Tutto questo per parlare più del coraggio del popolo egiziano, che ha votato in modo così contenuto, che del regime. I dati impressionanti sulle sparizioni in Egitto, la cui diffusione ha portato alla clamorosa rottura tra l’Egitto e la Bbc, accusata dal potere giudiziario egiziano di servire le forze del male mettendo in onda servizi infondati, i dati quindi sui metodi a cui ricorrono gli apparati repressivi come quelli sulla crisi economica, con più del 30% dei giovani egiziani senza lavoro, come rendono più evidente la durezza della repressione rendono anche più evidente il coraggio di tanti egiziani, che non andando alle urne sanno di divenire nemici di questo regime. Infatti in un Paese non abituato alle elezioni presidenziali, fino a pochi anni fa si votata solo pro o contro la conferma del presidente in carica, l’unica sfida era quella di portare il popolo alle urne.

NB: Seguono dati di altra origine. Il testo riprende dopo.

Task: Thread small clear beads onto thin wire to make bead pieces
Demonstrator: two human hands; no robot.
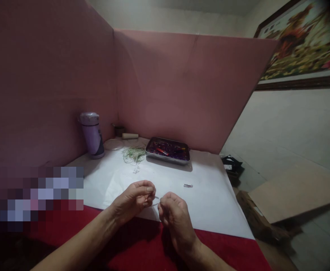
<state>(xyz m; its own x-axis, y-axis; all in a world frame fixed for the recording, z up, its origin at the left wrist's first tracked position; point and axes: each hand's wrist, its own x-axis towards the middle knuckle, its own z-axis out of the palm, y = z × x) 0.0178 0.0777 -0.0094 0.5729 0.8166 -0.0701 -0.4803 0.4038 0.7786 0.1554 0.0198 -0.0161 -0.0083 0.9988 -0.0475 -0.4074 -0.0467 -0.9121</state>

I progetti faraonici di al Sisi, come il programma spaziale egiziano, e la faraonicità della crisi umana invece oggi si può dire che si scontrino in un’evidenza così lampante da lasciare abbagliato e interdetto più del 90% degli egiziani, anche se l’ottenimento del prestito del Fondo Monetario Internazionale poteva o potrebbe far sperare diversamente; ma quel che risulta alla popolazione egiziana è che i generi alimentari aumentano, del 30% secondo gli ultimi dati. Un quadro davvero allarmante, soprattutto per il futuro di un Paese che conta ormai più di 100 milioni di abitanti. L’idea che solo 7, magari 8 egiziani su 100 vadano a dire di sì ad al Sisi in queste condizioni impone in particolare all’Europa di acquisire consapevolezza di quale sia il rischio a cui si va incontro. Se scoppiasse l’Egitto scoppierebbe tutto il bacino del Mediterraneo e la cura al Sisi potrebbe non essere quella giusta. Sentirsi sicuri che il rischio non ci sia è rischioso. Un dato elettorale come questo non può essere ignorato.